**PROBLEM DETAILS:** In the entries below, which lines run from the one containing "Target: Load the" to the one containing "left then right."? Copy exactly those lines, ends included, and no others.
[[ RECORDS FOR THIS EXERCISE open ]]
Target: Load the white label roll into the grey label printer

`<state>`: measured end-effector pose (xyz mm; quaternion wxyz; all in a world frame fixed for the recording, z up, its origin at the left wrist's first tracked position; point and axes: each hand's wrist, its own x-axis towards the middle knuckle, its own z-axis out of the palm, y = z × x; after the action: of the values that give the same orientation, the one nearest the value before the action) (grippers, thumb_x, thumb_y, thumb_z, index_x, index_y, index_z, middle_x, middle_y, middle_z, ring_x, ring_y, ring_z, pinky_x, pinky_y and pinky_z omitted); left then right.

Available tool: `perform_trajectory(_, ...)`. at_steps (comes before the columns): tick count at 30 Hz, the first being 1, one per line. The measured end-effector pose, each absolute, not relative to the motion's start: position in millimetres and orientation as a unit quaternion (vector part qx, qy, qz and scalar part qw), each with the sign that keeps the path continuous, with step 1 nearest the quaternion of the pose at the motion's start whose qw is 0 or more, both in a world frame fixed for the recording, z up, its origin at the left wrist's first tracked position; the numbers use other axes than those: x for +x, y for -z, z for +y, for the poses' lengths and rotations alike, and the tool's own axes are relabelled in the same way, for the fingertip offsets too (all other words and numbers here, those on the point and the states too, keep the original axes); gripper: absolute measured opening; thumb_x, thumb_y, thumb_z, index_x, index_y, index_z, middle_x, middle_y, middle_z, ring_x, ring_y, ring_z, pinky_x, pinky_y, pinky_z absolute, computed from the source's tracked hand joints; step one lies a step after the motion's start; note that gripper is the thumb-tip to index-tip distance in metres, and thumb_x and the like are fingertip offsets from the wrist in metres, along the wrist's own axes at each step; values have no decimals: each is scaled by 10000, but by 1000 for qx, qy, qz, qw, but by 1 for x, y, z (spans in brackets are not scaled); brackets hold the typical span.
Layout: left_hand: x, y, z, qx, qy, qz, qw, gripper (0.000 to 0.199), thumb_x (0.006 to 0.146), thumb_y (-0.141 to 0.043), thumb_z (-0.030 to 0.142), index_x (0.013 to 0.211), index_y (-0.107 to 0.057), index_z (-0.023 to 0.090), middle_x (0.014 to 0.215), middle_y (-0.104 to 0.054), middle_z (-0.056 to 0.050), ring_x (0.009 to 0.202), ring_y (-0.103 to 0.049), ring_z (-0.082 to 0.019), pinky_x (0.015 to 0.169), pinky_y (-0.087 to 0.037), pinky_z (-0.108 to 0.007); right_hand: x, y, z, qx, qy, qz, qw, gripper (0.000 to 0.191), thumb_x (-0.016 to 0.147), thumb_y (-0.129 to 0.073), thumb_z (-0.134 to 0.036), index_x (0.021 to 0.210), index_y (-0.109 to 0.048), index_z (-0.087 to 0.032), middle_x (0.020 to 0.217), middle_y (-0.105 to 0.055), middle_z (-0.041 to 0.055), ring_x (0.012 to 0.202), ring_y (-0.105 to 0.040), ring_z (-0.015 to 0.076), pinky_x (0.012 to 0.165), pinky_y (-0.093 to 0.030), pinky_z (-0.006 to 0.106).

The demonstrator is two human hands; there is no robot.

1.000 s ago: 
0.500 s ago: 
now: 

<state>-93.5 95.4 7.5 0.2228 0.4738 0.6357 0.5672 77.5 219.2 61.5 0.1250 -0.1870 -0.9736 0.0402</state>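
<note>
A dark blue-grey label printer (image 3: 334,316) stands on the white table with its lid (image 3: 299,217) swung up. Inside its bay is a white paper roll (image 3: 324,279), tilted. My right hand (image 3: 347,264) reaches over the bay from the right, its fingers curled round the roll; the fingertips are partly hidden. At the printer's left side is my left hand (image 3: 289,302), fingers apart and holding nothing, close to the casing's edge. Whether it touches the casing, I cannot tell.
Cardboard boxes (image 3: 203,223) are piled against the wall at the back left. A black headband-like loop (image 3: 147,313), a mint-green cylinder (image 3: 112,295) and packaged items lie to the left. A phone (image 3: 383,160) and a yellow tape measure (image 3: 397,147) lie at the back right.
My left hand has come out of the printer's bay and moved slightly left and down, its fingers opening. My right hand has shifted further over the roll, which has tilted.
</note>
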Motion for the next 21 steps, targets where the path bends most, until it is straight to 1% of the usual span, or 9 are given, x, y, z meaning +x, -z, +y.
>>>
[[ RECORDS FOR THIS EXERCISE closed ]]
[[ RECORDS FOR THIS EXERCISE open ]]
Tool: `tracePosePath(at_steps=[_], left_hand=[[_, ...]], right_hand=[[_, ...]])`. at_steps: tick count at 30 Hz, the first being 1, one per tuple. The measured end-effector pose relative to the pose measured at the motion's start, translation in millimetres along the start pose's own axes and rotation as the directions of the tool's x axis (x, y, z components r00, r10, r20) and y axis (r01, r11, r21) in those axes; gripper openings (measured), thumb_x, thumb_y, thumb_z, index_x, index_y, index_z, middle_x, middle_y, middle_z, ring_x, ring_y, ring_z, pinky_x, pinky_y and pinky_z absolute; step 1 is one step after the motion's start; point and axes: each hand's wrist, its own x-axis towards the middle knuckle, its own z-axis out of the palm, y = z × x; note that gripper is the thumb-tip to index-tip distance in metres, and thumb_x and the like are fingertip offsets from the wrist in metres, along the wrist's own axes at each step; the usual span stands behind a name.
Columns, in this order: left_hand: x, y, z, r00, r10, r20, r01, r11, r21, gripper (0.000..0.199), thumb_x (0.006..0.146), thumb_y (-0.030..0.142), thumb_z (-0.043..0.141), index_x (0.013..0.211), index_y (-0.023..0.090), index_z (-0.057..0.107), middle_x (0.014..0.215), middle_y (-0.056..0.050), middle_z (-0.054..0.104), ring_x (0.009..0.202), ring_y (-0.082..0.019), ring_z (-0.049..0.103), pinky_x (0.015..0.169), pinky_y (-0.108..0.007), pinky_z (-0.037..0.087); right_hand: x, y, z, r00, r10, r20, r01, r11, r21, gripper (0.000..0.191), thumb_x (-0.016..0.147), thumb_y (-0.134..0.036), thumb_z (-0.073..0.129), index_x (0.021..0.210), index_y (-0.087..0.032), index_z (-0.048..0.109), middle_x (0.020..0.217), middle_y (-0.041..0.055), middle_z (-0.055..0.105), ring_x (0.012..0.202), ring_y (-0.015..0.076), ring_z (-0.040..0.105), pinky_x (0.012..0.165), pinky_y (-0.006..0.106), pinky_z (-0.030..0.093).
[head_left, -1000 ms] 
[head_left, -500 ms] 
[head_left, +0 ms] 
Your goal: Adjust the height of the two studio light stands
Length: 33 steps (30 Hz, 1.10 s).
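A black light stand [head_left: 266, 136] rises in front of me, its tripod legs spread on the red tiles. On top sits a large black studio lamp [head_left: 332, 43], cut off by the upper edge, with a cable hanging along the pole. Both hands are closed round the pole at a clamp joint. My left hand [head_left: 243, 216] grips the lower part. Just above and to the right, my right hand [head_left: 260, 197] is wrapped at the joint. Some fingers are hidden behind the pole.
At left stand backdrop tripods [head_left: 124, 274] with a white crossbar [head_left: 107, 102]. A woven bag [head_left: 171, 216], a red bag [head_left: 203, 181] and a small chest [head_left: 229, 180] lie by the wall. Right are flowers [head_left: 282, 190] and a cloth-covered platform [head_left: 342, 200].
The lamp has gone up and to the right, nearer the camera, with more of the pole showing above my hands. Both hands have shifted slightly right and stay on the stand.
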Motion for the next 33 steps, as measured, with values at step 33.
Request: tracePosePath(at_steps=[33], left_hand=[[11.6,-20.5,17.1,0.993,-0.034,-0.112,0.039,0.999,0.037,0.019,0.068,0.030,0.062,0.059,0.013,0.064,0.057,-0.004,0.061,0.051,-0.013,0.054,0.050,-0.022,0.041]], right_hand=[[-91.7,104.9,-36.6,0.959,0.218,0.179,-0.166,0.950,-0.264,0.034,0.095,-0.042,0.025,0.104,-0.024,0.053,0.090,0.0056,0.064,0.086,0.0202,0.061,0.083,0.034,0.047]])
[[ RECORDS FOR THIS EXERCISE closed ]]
**EXERCISE SOLUTION:**
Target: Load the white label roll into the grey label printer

`<state>`: measured end-effector pose (xyz mm; quaternion wxyz; all in a world frame fixed for the recording, z up, its origin at the left wrist's first tracked position; point and axes: each hand's wrist, its own x-axis towards the middle knuckle, its own z-axis out of the palm, y = z × x; after the action: of the values that give the same orientation, the one nearest the value before the action) (grippers, thumb_x, thumb_y, thumb_z, index_x, index_y, index_z, middle_x, middle_y, middle_z, ring_x, ring_y, ring_z, pinky_x, pinky_y and pinky_z omitted); left then right.

Above is the complete output.